> _PROBLEM_:
What lines in the entries below contain the word "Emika"? Copy all of them.

---

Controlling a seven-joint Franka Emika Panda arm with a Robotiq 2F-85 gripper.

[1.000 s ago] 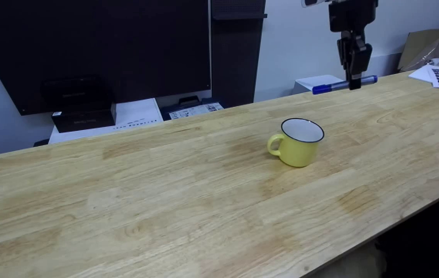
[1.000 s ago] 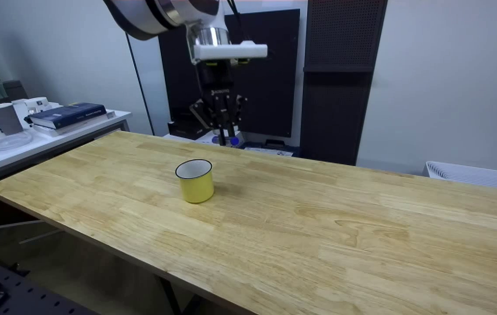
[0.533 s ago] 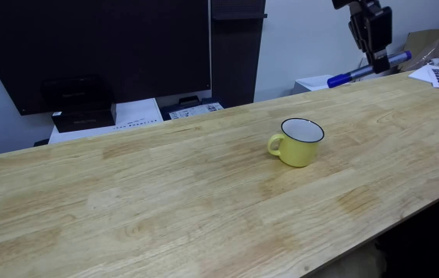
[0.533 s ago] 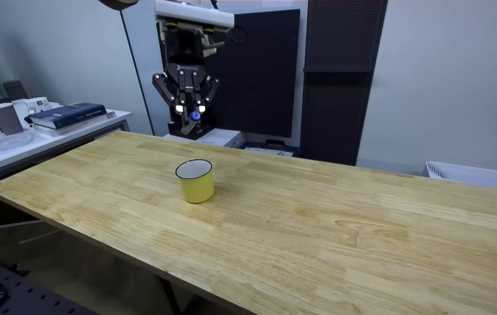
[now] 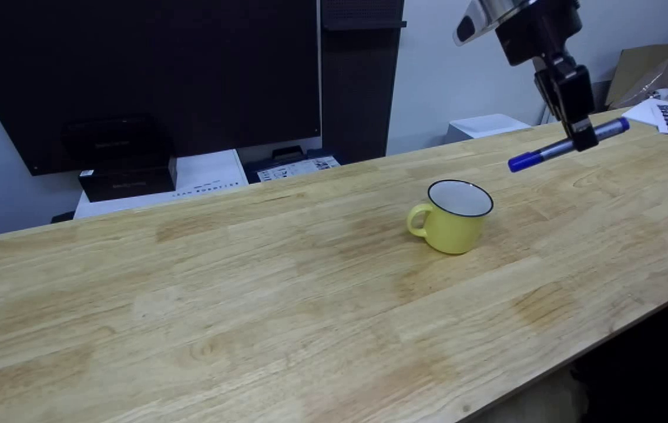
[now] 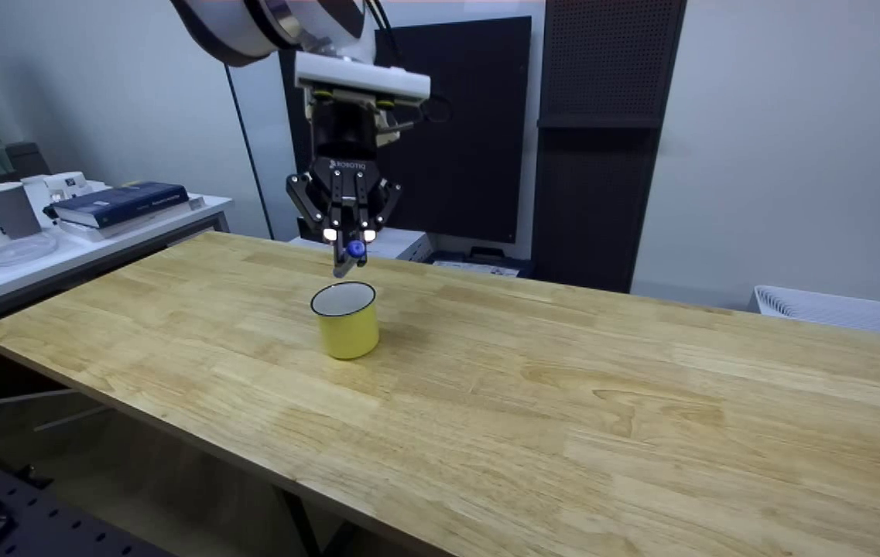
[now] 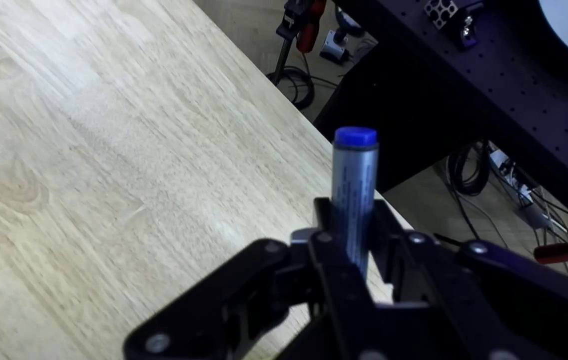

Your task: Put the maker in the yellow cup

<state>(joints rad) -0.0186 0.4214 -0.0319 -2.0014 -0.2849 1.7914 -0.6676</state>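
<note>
Wooden bench [image 5: 239, 317] with the hand [image 5: 584, 138] above it, fingers nearly together, gripping across a narrow gap. The yellow cup [image 5: 454, 232] stands upright on the bench, dark rim, pale inside, handle at the side. Between the fingers, held mid-barrel in the air near the cup, is the marker [image 5: 557, 148]: slim, grey barrel, blue cap and end, tilted, cap end lower.

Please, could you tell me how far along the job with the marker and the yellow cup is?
Done: the marker is picked up, clamped in the hand.
In progress: it is held tilted above the table, apart from the yellow cup.
Left: bring it over the cup and release it inside; the cup's visible interior shows no marker.
</note>
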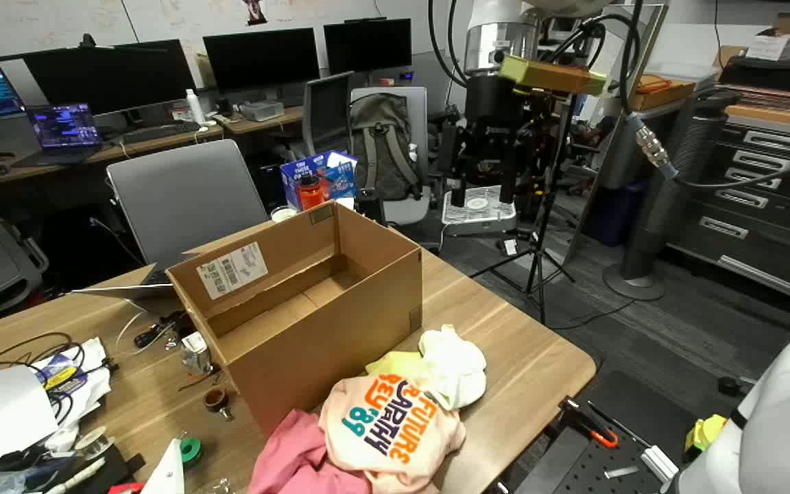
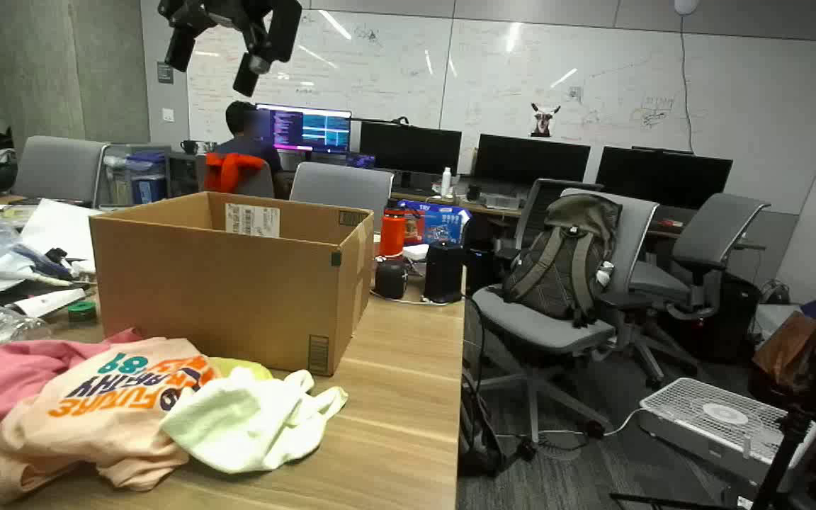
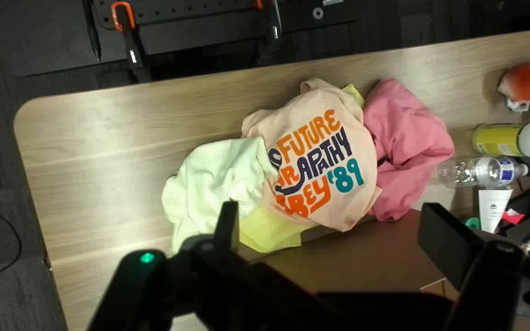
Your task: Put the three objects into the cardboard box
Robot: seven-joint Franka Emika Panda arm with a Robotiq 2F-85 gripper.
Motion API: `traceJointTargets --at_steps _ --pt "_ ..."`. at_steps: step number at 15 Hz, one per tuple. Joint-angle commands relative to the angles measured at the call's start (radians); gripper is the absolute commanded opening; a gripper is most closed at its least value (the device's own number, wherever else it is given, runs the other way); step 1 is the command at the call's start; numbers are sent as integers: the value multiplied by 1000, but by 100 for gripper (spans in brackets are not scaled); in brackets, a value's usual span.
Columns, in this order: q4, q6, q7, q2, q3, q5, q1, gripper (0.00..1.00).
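- Wrist view: gripper (image 3: 331, 230), fingers spread wide.
- Clear bottle (image 3: 483, 172) and white tube (image 3: 494, 208) near pink cloth (image 3: 405, 142).
- Yellow strip (image 3: 272, 232) between lettered cloth (image 3: 322, 163) and cardboard box (image 3: 361, 257).

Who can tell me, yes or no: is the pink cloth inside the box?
No, in an exterior view the pink cloth lies on the table beside the box, outside its walls.
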Motion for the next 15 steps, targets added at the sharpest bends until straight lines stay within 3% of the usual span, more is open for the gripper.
traceJointTargets --at_steps 1,15 --pt "5 -2 -6 1 18 5 -22 100" --pt "2 6 -15 20 34 -11 -16 100"
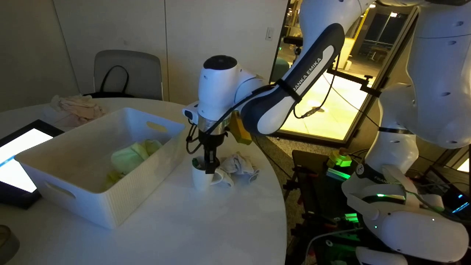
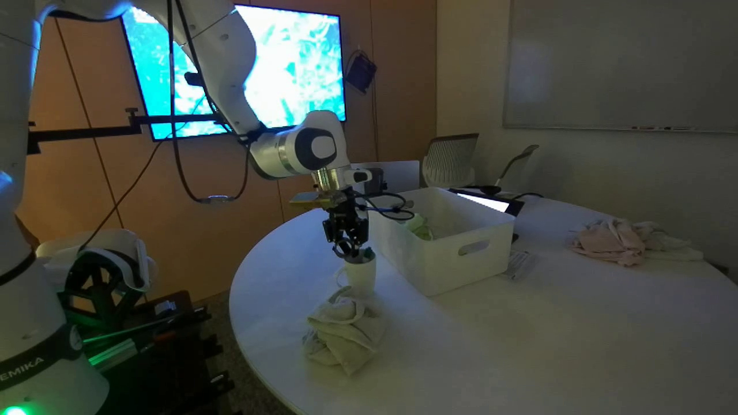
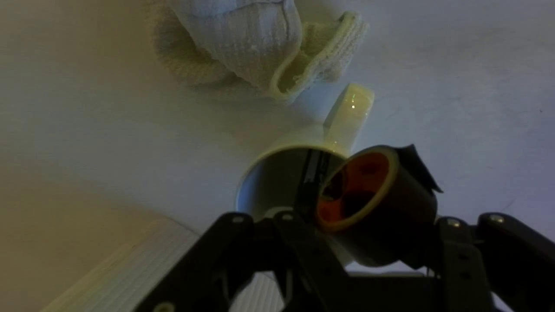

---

> _OUTPUT FOR THIS TASK_:
Controlling a seven-joint Franka Emika Panda arm with a Robotiq 2F-85 gripper.
Robot: seven-joint Franka Emika Panda arm with a Robotiq 2F-85 gripper.

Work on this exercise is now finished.